A quick questionaire: Based on this summary of one of my favorite operas, what word first enters your mind: Absurd or sublime?
My wife’s response might be overlong.
Well, we can’t agree on everything. But as I have gotten older, and particularly since I learned that my life may wind down well before I assumed, opera’s ability to move me has become more potent. The genre’s cathartic power is captured in the title of Peter Conrad’s book, A Song of Love and Death. As in other forms of dramatic tragedy, operas tend to end with the bodies piling up. Drawing on Freudian terminology, Conrad suggests that “Id in opera never learns to fear the superego; libido never acknowledges the repressive rule of society…. Music bypasses the rational quibbles of language to plead on their behalf, and persuades us to envy such lack of inhibition and maniacal consistency.”
This definition of the genre is contrary to the popular perception of opera as a rather arid art form, patronized mainly by the well-to-do, and relying on a repertoire, the bulk of which was assembled in the eighteenth and nineteen centuries.

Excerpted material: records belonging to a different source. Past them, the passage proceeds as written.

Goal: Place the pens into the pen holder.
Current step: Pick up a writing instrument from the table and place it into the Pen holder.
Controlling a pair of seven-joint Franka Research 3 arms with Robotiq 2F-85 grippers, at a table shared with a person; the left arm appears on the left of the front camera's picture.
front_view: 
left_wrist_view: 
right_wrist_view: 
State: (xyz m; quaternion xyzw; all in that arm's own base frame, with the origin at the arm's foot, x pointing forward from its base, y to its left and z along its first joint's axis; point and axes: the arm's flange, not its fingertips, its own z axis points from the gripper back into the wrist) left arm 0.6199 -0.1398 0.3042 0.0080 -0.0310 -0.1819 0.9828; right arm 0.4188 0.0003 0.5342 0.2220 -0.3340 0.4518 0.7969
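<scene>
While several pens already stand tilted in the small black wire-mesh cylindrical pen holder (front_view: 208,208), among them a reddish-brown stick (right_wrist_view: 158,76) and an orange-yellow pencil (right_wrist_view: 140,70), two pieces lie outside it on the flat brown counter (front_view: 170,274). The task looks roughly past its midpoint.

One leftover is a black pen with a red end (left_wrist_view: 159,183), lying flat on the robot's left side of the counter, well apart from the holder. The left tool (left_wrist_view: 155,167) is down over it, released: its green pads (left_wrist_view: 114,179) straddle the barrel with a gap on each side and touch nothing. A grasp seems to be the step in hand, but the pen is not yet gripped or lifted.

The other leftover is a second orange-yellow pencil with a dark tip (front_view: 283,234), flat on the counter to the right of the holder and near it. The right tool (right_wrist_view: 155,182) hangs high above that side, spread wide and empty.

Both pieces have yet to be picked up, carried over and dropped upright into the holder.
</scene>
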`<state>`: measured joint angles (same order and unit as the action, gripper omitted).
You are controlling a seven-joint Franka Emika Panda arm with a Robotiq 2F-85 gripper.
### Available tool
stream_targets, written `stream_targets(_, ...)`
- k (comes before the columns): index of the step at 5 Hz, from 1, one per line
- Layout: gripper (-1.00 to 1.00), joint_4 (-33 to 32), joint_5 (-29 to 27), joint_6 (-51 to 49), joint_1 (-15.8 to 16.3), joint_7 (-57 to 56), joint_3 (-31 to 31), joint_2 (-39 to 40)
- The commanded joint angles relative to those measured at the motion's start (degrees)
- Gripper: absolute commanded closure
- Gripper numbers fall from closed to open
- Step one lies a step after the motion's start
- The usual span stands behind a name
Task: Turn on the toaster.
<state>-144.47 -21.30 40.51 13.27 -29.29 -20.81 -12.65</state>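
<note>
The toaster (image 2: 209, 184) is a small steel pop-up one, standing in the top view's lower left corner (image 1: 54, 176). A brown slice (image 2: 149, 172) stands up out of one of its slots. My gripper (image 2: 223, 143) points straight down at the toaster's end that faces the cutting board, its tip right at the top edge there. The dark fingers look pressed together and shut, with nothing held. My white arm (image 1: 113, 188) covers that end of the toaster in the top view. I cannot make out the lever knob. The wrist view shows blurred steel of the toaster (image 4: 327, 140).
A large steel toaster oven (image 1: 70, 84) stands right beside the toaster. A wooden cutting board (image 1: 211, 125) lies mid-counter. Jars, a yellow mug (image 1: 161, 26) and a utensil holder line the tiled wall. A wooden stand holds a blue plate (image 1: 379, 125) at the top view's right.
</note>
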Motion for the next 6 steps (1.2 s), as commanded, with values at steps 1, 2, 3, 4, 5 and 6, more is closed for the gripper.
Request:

But Conrad is correct: Terrible things happen to opera characters. In Verdi’s Rigoletto, the ill-fated jester is doubled-crossed by a charming but psychopathic prince, who seduces Rigoletto’s daughter, Gilda. For puzzling reasons, Rigoletto himself is complicit in his daughter’s exploitation. But this doting father cannot avoid the blowback. When Rigoletto contracts with Sparafucile, a hit man, to kill the Duke, Rigoletto promptly receives the body bag. But then he hears the Duke singing off stage: a sure sign that the corpse in his bag is his daughter’s.
The grotesque is a common feature in opera.
A couple of weeks ago, ahead of my trip to Berlin and Prague, I came across a boxed set of Wagner’s Tannhäuser, performed in Berlin at the direction of the acclaimed Jewish conductor Daniel Barenboim at the city’s Staatsoper. Wagner’s music is deeply controversial in Israel – it’s not much of an exaggeration to say that this enormously gifted nineteenth-century composer provided the score for Naziism. In 2000, Barenboim’s intent to perform Wagner’s Siegfried in Israel had to be OK’d by Israel’s Supreme Court. Woody Allen nicely captured the ambivalence that many people have about Wagner’s music in his movie Manhattan Murder Mystery: I can't listen to that much Wagner, you know? I start to get the urge to conquer Poland.”
 Having largely ignored the efforts of my middle-schooI music teacher, I lack the vocabularly to explain why Wagner’s music, or Verdi’s music, or Mozart’s music, can be so powerful. I am a lover of  music who is musically illiterate.
But I know what I like. And when I hear the recording of Barenboim conducting Tannhäuser, the voice of the heldentenor booming out of my modest speakers, I welcome the music’s blunt force, its shuddering catharthis.

During my recent trip, I attended two operas, including a spectacular performance of Bizet’s Carmen, one of the most popular operas of all time. My thanks to my longtime friend Jeff Kramer for making this trip possible.